▶ EXERCISE DETAILS
Could you copy every entry exactly, with nothing changed?

------ DATASET EXTRACT ------

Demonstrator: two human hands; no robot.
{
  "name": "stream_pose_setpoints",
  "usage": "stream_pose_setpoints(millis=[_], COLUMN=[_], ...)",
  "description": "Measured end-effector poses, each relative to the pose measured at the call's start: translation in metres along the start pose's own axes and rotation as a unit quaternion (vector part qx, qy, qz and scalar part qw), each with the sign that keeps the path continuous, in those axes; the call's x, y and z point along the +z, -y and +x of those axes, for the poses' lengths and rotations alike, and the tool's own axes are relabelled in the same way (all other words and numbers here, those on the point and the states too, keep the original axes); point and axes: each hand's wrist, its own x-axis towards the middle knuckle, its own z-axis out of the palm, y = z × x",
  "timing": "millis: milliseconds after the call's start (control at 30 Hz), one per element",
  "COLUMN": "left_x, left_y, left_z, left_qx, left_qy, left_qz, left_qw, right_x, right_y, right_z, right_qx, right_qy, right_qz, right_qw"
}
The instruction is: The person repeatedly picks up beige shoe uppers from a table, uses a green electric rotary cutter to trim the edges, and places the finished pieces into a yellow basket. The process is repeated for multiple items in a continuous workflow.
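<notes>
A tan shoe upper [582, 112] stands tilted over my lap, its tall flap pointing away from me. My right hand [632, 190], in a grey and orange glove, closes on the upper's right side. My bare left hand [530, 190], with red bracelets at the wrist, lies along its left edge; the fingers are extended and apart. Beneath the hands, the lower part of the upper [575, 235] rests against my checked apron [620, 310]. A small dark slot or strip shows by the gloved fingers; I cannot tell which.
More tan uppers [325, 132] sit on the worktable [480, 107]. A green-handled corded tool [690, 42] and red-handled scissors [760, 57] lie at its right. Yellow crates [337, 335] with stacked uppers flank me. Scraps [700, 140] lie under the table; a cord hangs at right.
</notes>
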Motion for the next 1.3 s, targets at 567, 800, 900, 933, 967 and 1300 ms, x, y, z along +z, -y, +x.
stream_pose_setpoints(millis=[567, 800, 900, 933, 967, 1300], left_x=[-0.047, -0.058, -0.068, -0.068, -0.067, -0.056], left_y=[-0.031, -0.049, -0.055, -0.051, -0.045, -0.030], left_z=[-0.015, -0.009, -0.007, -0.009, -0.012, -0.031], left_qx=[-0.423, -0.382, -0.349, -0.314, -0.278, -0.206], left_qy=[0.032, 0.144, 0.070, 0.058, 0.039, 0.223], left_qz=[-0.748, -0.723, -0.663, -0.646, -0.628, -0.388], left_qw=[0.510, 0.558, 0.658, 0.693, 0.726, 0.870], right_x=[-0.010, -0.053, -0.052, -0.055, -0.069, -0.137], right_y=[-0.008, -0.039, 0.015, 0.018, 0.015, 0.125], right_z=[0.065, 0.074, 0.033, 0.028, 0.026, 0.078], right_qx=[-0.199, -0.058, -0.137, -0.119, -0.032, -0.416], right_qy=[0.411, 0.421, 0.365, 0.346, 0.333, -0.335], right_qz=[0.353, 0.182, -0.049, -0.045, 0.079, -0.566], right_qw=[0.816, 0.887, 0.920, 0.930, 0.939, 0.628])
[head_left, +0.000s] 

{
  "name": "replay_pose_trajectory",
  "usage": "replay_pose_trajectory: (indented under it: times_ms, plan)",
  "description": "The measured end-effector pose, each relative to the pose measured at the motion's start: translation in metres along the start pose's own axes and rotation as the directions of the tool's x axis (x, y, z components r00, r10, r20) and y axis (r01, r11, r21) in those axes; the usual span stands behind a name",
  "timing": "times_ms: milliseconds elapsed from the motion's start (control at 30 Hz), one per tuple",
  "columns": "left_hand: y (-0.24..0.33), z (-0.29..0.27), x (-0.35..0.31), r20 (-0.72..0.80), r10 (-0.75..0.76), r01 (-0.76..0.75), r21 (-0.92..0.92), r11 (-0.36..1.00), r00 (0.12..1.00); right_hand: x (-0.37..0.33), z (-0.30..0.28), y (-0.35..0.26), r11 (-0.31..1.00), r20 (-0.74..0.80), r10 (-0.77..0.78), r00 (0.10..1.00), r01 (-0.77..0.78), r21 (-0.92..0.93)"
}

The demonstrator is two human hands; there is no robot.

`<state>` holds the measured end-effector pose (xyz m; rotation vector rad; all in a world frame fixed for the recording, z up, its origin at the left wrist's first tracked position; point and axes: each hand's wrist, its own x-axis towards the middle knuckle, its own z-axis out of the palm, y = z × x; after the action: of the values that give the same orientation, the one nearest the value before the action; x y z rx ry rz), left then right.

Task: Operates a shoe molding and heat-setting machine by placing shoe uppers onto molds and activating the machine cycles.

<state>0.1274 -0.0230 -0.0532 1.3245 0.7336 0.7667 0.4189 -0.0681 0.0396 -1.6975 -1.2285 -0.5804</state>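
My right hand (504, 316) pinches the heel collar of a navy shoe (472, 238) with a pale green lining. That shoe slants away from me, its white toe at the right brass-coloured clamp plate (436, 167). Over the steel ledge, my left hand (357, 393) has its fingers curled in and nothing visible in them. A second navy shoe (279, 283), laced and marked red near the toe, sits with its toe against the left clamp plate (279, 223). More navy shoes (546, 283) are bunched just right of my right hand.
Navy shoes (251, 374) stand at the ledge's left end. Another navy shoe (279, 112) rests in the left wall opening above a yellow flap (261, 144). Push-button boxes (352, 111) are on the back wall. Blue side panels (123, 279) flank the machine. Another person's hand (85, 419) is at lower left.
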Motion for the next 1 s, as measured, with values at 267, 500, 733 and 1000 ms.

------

▶ EXERCISE ANSWER
Demonstrator: two human hands; no robot.
{
  "name": "stream_pose_setpoints",
  "usage": "stream_pose_setpoints(millis=[_], COLUMN=[_], ...)",
  "description": "Measured end-effector poses, each relative to the pose measured at the call's start: translation in metres along the start pose's own axes and rotation as a unit quaternion (vector part qx, qy, qz and scalar part qw), each with the sign that keeps the path continuous, in those axes; the call's x, y and z point along the +z, -y and +x of those axes, for the poses' lengths and rotations alike, and the tool's own axes are relabelled in the same way (all other words and numbers here, those on the point and the states too, keep the original axes); point and axes: each hand's wrist, its own x-axis towards the middle knuckle, its own z-axis out of the palm, y = z × x",
  "timing": "millis: milliseconds after the call's start (control at 30 Hz), one per element",
  "COLUMN": "left_x, left_y, left_z, left_qx, left_qy, left_qz, left_qw, right_x, right_y, right_z, right_qx, right_qy, right_qz, right_qw"
}
The instruction is: The person repeatedly picks up beige shoe uppers from a table, uses a green electric rotary cutter to trim the edges, and places the finished pieces into a yellow basket. The process is repeated for multiple items in a continuous workflow.
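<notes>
A tan shoe upper [582, 112] stands tilted over my lap, its tall flap pointing away from me. My right hand [632, 190], in a grey and orange glove, closes on the upper's right side. My bare left hand [530, 190], with red bracelets at the wrist, lies along its left edge; the fingers are extended and apart. Beneath the hands, the lower part of the upper [575, 235] rests against my checked apron [620, 310]. A small dark slot or strip shows by the gloved fingers; I cannot tell which.
More tan uppers [325, 132] sit on the worktable [480, 107]. A green-handled corded tool [690, 42] and red-handled scissors [760, 57] lie at its right. Yellow crates [337, 335] with stacked uppers flank me. Scraps [700, 140] lie under the table; a cord hangs at right.
</notes>
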Motion for the next 1.3 s, targets at 567, 800, 900, 933, 967 and 1300 ms, x, y, z along +z, -y, +x.
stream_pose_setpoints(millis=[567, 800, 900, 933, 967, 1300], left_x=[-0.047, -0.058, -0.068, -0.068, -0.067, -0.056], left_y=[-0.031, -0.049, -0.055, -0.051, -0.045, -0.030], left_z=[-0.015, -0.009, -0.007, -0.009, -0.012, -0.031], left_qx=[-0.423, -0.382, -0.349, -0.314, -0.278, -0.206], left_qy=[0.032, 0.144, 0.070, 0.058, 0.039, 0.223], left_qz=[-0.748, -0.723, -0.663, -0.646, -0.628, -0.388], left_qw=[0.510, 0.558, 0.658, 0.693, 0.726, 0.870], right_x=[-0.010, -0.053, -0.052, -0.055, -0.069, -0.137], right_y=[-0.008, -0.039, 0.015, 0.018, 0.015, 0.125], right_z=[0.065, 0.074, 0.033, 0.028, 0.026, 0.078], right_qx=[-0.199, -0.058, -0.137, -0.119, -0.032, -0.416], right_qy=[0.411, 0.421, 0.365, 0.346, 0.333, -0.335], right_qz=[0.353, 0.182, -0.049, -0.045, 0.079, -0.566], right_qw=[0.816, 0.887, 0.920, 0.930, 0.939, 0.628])
[head_left, +0.000s] 

{
  "name": "replay_pose_trajectory",
  "usage": "replay_pose_trajectory: (indented under it: times_ms, plan)",
  "description": "The measured end-effector pose, each relative to the pose measured at the motion's start: translation in metres along the start pose's own axes and rotation as the directions of the tool's x axis (x, y, z components r00, r10, r20) and y axis (r01, r11, r21) in those axes; the usual span stands behind a name",
  "timing": "times_ms: milliseconds elapsed from the motion's start (control at 30 Hz), one per tuple",
  "columns": "left_hand: y (-0.24..0.33), z (-0.29..0.27), x (-0.35..0.31), r20 (-0.72..0.80), r10 (-0.75..0.76), r01 (-0.76..0.75), r21 (-0.92..0.92), r11 (-0.36..1.00), r00 (0.12..1.00); right_hand: x (-0.37..0.33), z (-0.30..0.28), y (-0.35..0.26), r11 (-0.31..1.00), r20 (-0.74..0.80), r10 (-0.77..0.78), r00 (0.10..1.00), r01 (-0.77..0.78), r21 (-0.92..0.93)"
}

The demonstrator is two human hands; there is no robot.

`<state>` holds the measured end-effector pose (xyz m; rotation vector rad; all in a world frame fixed for the recording, z up, its origin at the left wrist's first tracked position; point and axes: each hand's wrist, its own x-axis towards the middle knuckle, its own z-axis out of the palm, y = z × x; after the action: of the values that give the same orientation, the one nearest the value before the action; x y z rx ry rz), left then right.

Task: Operates a shoe molding and heat-setting machine by placing shoe uppers onto molds and activating the machine cycles.

<state>0.1274 -0.0230 -0.0532 1.3245 0.7336 0.7667 0.4189 -0.0681 0.0396 -1.6975 -1.2285 -0.5804</state>
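My right hand (504, 316) pinches the heel collar of a navy shoe (472, 238) with a pale green lining. That shoe slants away from me, its white toe at the right brass-coloured clamp plate (436, 167). Over the steel ledge, my left hand (357, 393) has its fingers curled in and nothing visible in them. A second navy shoe (279, 283), laced and marked red near the toe, sits with its toe against the left clamp plate (279, 223). More navy shoes (546, 283) are bunched just right of my right hand.
Navy shoes (251, 374) stand at the ledge's left end. Another navy shoe (279, 112) rests in the left wall opening above a yellow flap (261, 144). Push-button boxes (352, 111) are on the back wall. Blue side panels (123, 279) flank the machine. Another person's hand (85, 419) is at lower left.
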Motion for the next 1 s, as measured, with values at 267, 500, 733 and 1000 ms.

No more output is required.